Lefty: And you? And the vaccine theorists, the Diet Theorists, the Interactive Metronome Theorists, the Mozart Effect theorists, the Floor Time theorists? I've been in this business for over 10 years, and when it comes to "causes" and "cures," I've heard it all. But I'm always open to actual evidence, as opposed to beliefs, assumptions, anecdotes, and wishful thinking.
Arguably, BPST isn't worth two seconds of my time. But he claims to be an MD, and claims to be surgically inserting "unilateral large tympanostomy tubes" (ear tubes) to reduce hearing in one ear as a "treatment" for autism.

And he's actively recruiting young children as subjects.

And I worry that he'll find a way divert funding towards his practices and away from (what I consider to be) more promising areas of research and treatment.


Mrs. C said...

Bleh. How about we start funding autism treatments just like other medical conditions rather than lumping it in with "mental health" crap and letting insurance companies keep getting away with giving nothing??

PS. I rather doubt the vaccines caused my childrens' autism, but now that I know about thimerosol and some of the other stuff in vaccines even now, I am more cautious about vaccines.
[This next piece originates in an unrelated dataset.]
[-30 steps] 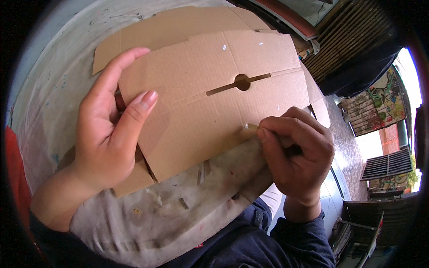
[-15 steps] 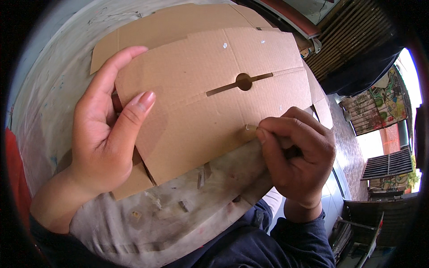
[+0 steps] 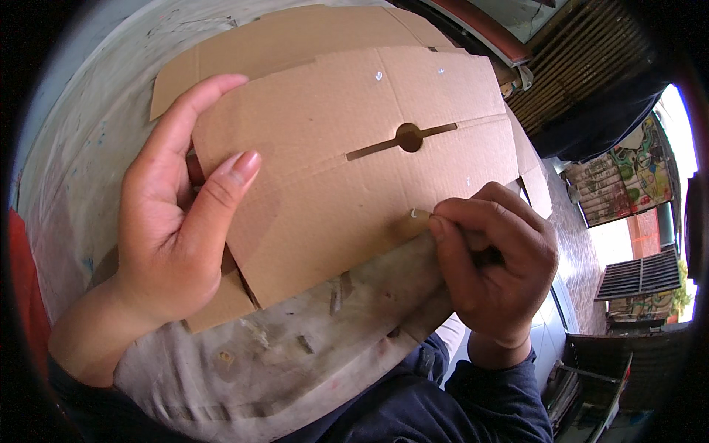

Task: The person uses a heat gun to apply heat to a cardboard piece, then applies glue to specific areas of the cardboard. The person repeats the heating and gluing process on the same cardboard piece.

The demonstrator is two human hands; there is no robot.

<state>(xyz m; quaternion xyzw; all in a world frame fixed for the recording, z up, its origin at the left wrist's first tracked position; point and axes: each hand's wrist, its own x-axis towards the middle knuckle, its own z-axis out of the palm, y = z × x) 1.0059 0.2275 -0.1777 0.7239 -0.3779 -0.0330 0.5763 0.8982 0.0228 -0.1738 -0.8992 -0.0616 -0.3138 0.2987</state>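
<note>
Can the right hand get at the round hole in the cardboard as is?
Likely yes: the right hand is below and right of the round hole, with nothing standing on the cardboard between them. It's pinching a thin piece, though.

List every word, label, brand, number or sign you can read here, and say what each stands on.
None can be read as words, labels, brands or numbers.
Cardboard sheet: small white marks, one roughly arrow-like; too small to make out.
Painted panels at the right: coloured shapes, too blurred to tell whether they hold lettering.
</note>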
I think it's an overall plus but of course if we keep getting ONLY focus on vaccines we're going nowhere.

Liz Ditz said...

You were far more patient than I.

Isn't it malpractice, what the doctor is doing?

eddy jon said...

you mention the Interactive Metronome Theorists... i am not familiar with whats being said about IM/ASD and would like to know more.

lefty said...

Here's a link promoting the Interactive Metronome for autism:

So far as I can tell, no controlled studies show it effective in treating autism.